Work to be completed: Write out each line of the listing as it stands, without the images.

── Data records ──

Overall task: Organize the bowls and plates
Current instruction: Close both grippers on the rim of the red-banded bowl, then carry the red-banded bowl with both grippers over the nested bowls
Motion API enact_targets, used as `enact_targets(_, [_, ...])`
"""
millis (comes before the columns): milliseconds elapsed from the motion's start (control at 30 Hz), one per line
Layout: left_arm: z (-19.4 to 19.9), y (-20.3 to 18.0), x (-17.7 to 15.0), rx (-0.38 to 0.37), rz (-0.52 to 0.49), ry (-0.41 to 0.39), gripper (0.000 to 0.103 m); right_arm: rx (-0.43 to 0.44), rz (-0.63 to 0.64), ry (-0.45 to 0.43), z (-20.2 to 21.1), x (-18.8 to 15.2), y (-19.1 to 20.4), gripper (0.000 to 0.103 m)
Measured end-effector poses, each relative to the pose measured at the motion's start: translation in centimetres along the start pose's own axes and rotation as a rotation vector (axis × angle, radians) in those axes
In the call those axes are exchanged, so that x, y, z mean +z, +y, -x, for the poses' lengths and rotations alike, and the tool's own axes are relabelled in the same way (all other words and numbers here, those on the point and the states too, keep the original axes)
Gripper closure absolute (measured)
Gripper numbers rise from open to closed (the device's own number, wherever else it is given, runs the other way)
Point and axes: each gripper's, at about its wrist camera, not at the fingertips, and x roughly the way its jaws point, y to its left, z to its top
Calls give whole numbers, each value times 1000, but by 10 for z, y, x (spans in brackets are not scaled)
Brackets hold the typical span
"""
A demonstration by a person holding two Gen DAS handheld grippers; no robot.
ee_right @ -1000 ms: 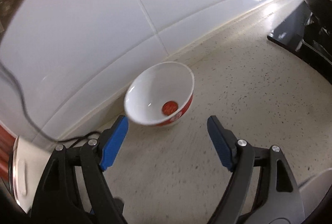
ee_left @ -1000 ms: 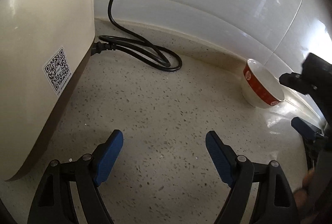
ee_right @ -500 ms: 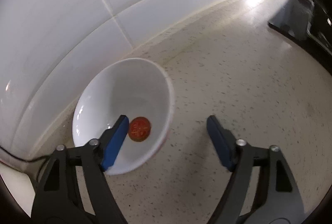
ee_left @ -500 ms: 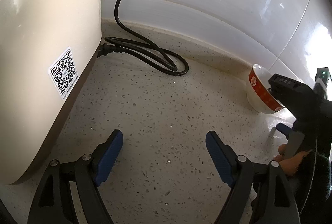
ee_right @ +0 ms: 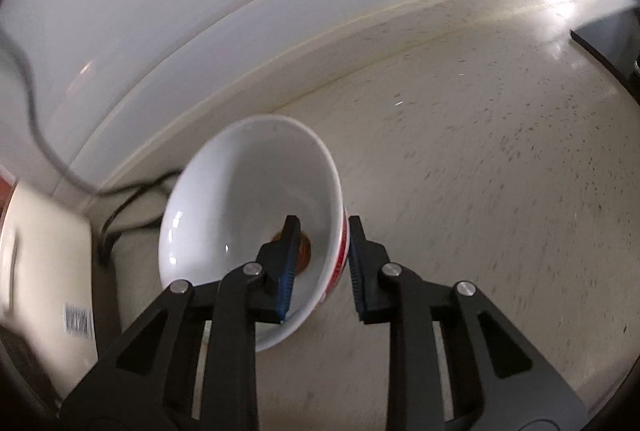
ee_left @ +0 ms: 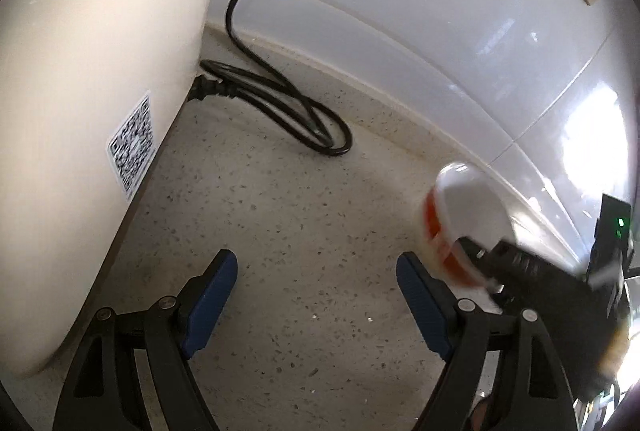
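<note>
Since a second ago the right gripper (ee_right: 322, 263) has dropped from hovering short of the white ceramic bowl with a red band (ee_right: 248, 199) to straddling its near rim, and its jaws are closing, one blue pad inside the wall and one outside, seemingly just touching it. Picking up the bowl is the step in hand; next the grip must seat firmly before lifting it off the speckled stone countertop (ee_right: 480, 151). Meanwhile the left gripper (ee_left: 316, 295) stays spread and empty, left of the bowl (ee_left: 460, 215).
</note>
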Motion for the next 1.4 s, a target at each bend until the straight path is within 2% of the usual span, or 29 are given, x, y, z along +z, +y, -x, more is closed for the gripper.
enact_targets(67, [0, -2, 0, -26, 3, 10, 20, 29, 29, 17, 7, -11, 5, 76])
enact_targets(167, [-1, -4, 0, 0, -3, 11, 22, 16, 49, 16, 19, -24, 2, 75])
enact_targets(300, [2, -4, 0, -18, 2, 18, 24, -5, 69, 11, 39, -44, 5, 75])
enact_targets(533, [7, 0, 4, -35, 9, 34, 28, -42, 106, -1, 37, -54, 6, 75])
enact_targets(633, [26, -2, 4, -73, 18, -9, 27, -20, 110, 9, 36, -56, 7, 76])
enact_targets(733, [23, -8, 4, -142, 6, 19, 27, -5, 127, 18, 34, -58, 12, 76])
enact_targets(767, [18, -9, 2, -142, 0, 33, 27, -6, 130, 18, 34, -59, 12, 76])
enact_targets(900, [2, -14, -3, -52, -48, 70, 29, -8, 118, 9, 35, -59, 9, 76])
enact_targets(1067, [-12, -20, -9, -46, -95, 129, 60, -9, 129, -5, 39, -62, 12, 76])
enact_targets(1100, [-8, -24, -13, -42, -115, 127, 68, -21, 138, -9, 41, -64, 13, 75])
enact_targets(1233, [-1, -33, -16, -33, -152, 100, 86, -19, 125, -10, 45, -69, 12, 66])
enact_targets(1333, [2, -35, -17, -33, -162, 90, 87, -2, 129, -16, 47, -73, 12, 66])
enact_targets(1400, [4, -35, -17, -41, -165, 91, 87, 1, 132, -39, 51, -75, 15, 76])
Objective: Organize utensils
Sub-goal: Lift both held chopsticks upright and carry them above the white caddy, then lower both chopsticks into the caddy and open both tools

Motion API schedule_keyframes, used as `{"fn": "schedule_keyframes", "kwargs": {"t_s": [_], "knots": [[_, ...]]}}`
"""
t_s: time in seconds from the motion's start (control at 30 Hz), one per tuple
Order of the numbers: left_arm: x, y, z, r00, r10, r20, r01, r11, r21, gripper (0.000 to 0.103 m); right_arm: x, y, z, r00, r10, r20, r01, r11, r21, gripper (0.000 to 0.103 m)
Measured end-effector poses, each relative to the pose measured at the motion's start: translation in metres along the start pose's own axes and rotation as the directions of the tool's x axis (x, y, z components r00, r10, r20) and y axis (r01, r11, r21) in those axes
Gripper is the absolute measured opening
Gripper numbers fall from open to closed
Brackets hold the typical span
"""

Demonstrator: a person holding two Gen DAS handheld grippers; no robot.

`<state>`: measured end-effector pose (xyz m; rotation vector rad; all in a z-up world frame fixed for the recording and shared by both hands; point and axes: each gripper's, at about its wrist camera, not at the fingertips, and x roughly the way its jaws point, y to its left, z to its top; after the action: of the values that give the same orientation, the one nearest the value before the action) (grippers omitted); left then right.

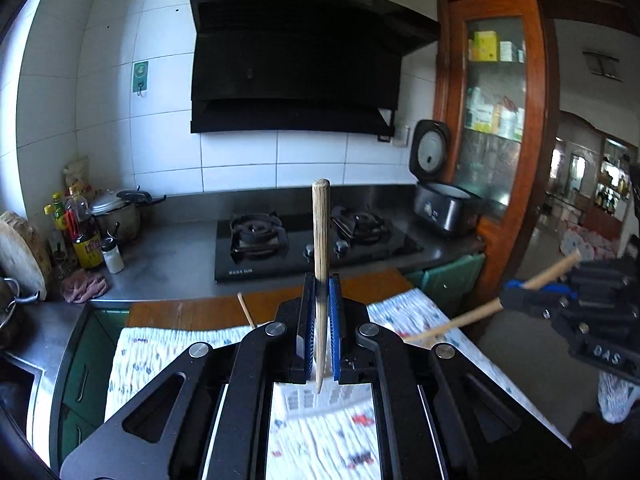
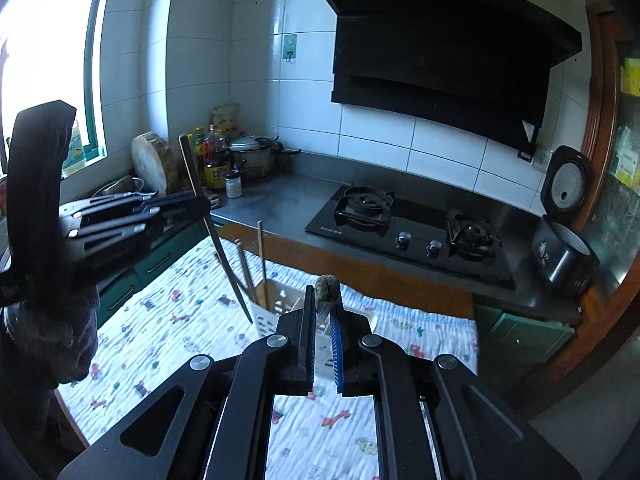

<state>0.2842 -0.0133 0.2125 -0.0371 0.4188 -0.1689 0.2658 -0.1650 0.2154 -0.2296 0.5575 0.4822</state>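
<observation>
The table, spread with a white cloth printed in small coloured figures, fills the foreground, with a steel counter beyond its far edge. On the counter sit a black gas hob, a rice cooker with its lid up at the right end, and a pot and sauce bottles at the left end.

Near the table's far edge stands a white holder with holes, a few sticks already upright in it.

The left gripper has its jaws pinched narrow on a wooden chopstick, which stands nearly upright between the blue pads, thick end up, thin tip hanging below. The right gripper is likewise clamped narrow on a second chopstick; its own camera sees mostly the blunt end, while the left view shows it slanting down toward the cloth.

Both chopsticks look light, stiff and smooth, so they may pivot or slip in a pinch at one spot. A hold near the middle or thicker half, as the left gripper has, should keep them steady; lowering them thin tip first into the holder seems the sensible next step.

White lettering on the hob's front edge is too blurred to read. The raised letters on the right gripper's body, seen from the left, look like "DAS", though I am unsure.
</observation>
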Motion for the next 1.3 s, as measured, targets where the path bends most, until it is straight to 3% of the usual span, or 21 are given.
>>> {"fn": "schedule_keyframes", "kwargs": {"t_s": [0.2,0.47,0.83,1.3], "knots": [[0.036,0.014,0.008,0.999,0.039,0.006,-0.039,0.999,-0.031,0.006,0.025,-0.018,0.01,0.999,-0.036,-0.04,0.036,0.999,0.006,0.007],[0.07,0.03,-0.011,0.997,0.039,-0.064,-0.043,0.997,-0.066,0.006,0.064,-0.03,0.006,0.993,-0.034,-0.112,0.037,0.999,0.024,0.007],[0.089,0.035,-0.029,0.993,0.036,-0.116,-0.043,0.997,-0.059,0.006,0.098,-0.031,-0.006,0.979,-0.039,-0.199,0.042,0.999,0.01,0.007],[0.098,0.037,-0.038,0.989,0.032,-0.147,-0.039,0.998,-0.045,0.006,0.122,-0.033,-0.019,0.97,-0.023,-0.242,0.031,0.999,0.026,0.007]]}}
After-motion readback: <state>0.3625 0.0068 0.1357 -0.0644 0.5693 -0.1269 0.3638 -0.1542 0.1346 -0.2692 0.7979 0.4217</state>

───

Written answer:
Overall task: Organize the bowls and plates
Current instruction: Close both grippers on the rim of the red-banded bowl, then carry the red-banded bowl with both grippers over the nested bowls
Motion API enact_targets, used as `enact_targets(_, [_, ...])`
"""
millis (comes before the columns): milliseconds elapsed from the motion's start (control at 30 Hz), one per line
Layout: left_arm: z (-19.4 to 19.9), y (-20.3 to 18.0), x (-17.7 to 15.0), rx (-0.38 to 0.37), rz (-0.52 to 0.49), ry (-0.41 to 0.39), gripper (0.000 to 0.103 m); right_arm: rx (-0.43 to 0.44), rz (-0.63 to 0.64), ry (-0.45 to 0.43), z (-20.2 to 21.1), x (-18.8 to 15.2), y (-19.1 to 20.4), gripper (0.000 to 0.103 m)
Measured end-effector poses, each relative to the pose measured at the motion's start: translation in centimetres along the start pose's own axes and rotation as a rotation vector (axis × angle, radians) in those axes
In the call those axes are exchanged, so that x, y, z mean +z, +y, -x, for the poses' lengths and rotations alike, and the tool's own axes are relabelled in the same way (all other words and numbers here, those on the point and the states too, keep the original axes)
Gripper closure absolute (measured)
Gripper numbers rise from open to closed (the device's own number, wherever else it is given, runs the other way)
Point and axes: each gripper's, at about its wrist camera, not at the fingertips, and x roughly the way its jaws point, y to its left, z to its top
Calls give whole numbers, each value times 1000, but by 10 for z, y, x (spans in brackets are not scaled)
Brackets hold the typical span
"""
A demonstration by a person holding two Gen DAS handheld grippers; no robot.
ee_right @ -1000 ms: 
ee_left @ -1000 ms: 
ee_right @ -500 ms: 
ee_left @ -500 ms: 
ee_right @ +0 ms: 
ee_left @ +0 ms: 
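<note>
Since a second ago the right gripper (ee_right: 322, 263) has dropped from hovering short of the white ceramic bowl with a red band (ee_right: 248, 199) to straddling its near rim, and its jaws are closing, one blue pad inside the wall and one outside, seemingly just touching it. Picking up the bowl is the step in hand; next the grip must seat firmly before lifting it off the speckled stone countertop (ee_right: 480, 151). Meanwhile the left gripper (ee_left: 316, 295) stays spread and empty, left of the bowl (ee_left: 460, 215).
</note>
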Motion for the next 1.4 s, a target at each bend until the straight path is within 2% of the usual span, or 29 are given, x, y, z along +z, +y, -x, more is closed for the gripper.
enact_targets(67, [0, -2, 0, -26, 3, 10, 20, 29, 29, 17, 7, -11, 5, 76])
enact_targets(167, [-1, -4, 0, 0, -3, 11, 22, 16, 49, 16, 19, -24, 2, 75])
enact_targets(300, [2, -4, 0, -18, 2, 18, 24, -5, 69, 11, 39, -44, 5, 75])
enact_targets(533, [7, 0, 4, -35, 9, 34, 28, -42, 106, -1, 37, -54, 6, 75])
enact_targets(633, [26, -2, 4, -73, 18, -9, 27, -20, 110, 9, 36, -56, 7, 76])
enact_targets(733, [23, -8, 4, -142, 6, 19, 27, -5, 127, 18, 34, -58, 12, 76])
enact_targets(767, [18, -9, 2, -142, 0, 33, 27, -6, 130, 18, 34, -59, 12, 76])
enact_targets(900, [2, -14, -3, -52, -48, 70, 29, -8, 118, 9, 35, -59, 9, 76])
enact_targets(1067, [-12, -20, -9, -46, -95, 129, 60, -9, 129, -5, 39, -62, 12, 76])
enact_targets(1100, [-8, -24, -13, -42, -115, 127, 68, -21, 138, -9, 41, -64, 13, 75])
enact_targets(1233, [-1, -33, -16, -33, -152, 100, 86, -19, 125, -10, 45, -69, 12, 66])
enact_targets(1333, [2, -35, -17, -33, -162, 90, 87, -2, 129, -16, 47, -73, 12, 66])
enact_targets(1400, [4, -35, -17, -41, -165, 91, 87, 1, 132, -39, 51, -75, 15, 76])
Objective: Organize utensils
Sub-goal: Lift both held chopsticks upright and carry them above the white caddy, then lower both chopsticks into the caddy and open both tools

Motion API schedule_keyframes, used as `{"fn": "schedule_keyframes", "kwargs": {"t_s": [_], "knots": [[_, ...]]}}`
"""
t_s: time in seconds from the motion's start (control at 30 Hz), one per tuple
Order of the numbers: left_arm: x, y, z, r00, r10, r20, r01, r11, r21, gripper (0.000 to 0.103 m); right_arm: x, y, z, r00, r10, r20, r01, r11, r21, gripper (0.000 to 0.103 m)
Measured end-effector poses, each relative to the pose measured at the motion's start: translation in metres along the start pose's own axes and rotation as the directions of the tool's x axis (x, y, z components r00, r10, r20) and y axis (r01, r11, r21) in those axes
Gripper is the absolute measured opening
Gripper numbers fall from open to closed
Brackets hold the typical span
"""

Demonstrator: a person holding two Gen DAS handheld grippers; no robot.

`<state>`: measured end-effector pose (xyz m; rotation vector rad; all in a z-up world frame fixed for the recording and shared by both hands; point and axes: each gripper's, at about its wrist camera, not at the fingertips, and x roughly the way its jaws point, y to its left, z to its top; after the action: of the values that give the same orientation, the one nearest the value before the action) (grippers omitted); left then right.


<state>0.2842 -0.0133 0.2125 -0.0371 0.4188 -0.1689 0.2658 -0.1650 0.2154 -0.2296 0.5575 0.4822</state>
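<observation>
The table, spread with a white cloth printed in small coloured figures, fills the foreground, with a steel counter beyond its far edge. On the counter sit a black gas hob, a rice cooker with its lid up at the right end, and a pot and sauce bottles at the left end.

Near the table's far edge stands a white holder with holes, a few sticks already upright in it.

The left gripper has its jaws pinched narrow on a wooden chopstick, which stands nearly upright between the blue pads, thick end up, thin tip hanging below. The right gripper is likewise clamped narrow on a second chopstick; its own camera sees mostly the blunt end, while the left view shows it slanting down toward the cloth.

Both chopsticks look light, stiff and smooth, so they may pivot or slip in a pinch at one spot. A hold near the middle or thicker half, as the left gripper has, should keep them steady; lowering them thin tip first into the holder seems the sensible next step.

White lettering on the hob's front edge is too blurred to read. The raised letters on the right gripper's body, seen from the left, look like "DAS", though I am unsure.
</observation>
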Motion for the next 1.3 s, as measured, targets where the path bends most, until it is straight to 3% of the usual span, or 21 are given.
>>> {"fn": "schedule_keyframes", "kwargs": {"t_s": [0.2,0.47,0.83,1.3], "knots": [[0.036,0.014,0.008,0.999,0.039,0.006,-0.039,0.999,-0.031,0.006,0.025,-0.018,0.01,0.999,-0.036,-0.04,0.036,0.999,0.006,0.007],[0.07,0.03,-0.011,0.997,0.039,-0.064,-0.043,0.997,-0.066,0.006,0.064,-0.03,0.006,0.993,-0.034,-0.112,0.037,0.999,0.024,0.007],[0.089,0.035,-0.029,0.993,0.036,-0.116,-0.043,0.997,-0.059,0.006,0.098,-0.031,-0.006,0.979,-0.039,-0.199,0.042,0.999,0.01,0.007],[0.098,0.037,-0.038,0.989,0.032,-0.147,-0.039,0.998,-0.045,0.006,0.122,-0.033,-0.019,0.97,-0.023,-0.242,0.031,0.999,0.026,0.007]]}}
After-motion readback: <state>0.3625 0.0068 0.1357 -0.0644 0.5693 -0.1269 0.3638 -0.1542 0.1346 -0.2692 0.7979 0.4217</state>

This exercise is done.